I do my best to just stay away from her, but it irritates me that my husband has never addressed her behavior with her. I do a good job of not thinking about her, until she calls or texts her father. It's usually a picture of her 2 year old on a weekend morning so it's the first thing he sees when he checks his phone. He'll even say that she'll be upset if he doesn't comment on the photo right away.

I feel hurt that he has never stood up for me where she is concerned. If one of my adult kids treated my husband with disrespect, I'd certainly say something. I'm not comfortable having her in our home because it's so awkward.

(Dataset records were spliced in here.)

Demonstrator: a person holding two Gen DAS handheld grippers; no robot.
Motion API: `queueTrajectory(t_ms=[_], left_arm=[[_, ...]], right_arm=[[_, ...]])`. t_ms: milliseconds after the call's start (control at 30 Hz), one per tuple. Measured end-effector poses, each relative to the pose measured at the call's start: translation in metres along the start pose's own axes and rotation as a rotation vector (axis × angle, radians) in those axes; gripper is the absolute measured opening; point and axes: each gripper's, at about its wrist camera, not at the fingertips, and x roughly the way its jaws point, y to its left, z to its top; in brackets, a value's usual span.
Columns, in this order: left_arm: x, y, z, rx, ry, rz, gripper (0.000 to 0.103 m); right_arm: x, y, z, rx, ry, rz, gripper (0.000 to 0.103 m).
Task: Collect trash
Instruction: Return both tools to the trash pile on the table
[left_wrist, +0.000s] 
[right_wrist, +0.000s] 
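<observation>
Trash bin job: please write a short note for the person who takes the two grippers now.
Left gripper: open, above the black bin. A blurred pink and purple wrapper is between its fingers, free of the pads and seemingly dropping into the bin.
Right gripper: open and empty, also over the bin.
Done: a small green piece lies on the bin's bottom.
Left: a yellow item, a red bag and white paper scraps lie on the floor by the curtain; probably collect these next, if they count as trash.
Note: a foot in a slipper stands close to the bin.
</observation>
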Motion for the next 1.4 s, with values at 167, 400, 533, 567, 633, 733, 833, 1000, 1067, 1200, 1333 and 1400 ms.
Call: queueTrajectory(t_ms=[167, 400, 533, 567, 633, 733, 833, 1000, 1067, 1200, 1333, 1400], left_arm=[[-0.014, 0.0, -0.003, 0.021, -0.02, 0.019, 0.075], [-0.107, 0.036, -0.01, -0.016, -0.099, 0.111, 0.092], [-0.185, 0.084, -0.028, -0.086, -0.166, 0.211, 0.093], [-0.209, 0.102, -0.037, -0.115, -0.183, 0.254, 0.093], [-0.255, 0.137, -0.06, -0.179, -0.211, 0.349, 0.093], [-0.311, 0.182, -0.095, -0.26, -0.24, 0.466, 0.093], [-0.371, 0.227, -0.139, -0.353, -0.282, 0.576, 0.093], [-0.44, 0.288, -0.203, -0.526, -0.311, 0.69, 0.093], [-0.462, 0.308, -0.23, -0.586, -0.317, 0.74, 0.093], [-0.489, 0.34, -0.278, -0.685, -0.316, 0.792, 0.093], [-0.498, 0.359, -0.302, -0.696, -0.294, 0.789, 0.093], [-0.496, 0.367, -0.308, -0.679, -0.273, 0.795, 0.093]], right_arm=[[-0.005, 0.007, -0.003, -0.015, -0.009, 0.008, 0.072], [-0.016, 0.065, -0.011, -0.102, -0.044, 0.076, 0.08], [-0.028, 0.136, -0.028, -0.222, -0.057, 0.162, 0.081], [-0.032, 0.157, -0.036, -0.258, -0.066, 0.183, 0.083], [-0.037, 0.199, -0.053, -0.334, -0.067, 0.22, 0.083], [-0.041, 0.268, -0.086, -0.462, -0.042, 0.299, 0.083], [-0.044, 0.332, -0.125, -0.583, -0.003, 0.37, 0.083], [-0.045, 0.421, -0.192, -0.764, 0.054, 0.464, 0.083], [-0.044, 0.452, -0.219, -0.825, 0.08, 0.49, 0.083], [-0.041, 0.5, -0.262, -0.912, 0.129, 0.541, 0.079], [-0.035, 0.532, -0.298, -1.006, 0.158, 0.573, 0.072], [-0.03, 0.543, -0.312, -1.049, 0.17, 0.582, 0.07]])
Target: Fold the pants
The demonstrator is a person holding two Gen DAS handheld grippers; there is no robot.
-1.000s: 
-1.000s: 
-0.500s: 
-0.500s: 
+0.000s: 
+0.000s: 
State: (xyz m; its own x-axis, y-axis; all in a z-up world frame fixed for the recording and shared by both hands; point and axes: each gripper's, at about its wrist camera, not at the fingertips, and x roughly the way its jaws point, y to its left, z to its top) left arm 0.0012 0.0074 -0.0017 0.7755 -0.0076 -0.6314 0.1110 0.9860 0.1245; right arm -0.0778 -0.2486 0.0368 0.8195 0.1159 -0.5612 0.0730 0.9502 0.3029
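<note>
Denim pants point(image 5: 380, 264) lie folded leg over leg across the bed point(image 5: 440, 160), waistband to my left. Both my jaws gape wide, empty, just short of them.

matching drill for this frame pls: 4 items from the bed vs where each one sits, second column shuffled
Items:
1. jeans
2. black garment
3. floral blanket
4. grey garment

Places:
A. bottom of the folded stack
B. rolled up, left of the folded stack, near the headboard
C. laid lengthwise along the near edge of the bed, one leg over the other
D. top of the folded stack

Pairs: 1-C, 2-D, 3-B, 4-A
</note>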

I bought her daughter's birthday presents a few months ago, picking out some cute outfits and pajamas. She knows damn well her father didn't do the shopping. She only texted a thank you when he asked her if the child got some nice presents. The clothes are probably still in the gift bag. We also bought her and her husband a gift certificate for their favorite restaurant for their anniversary (not my idea for sure). She again texted her father to say thanks, and not me. She always manages to make me feel like the outsider and not part of the family.

JLRB's picture

Peacemaker, I just re-read your post and agree with that you said about disengagement. Letting them exclude us and treat us with disrespect gives them too much power over our feelings. I need to remember this and not let my husband's daughter's treatment of me bother me. She has the problem, not me.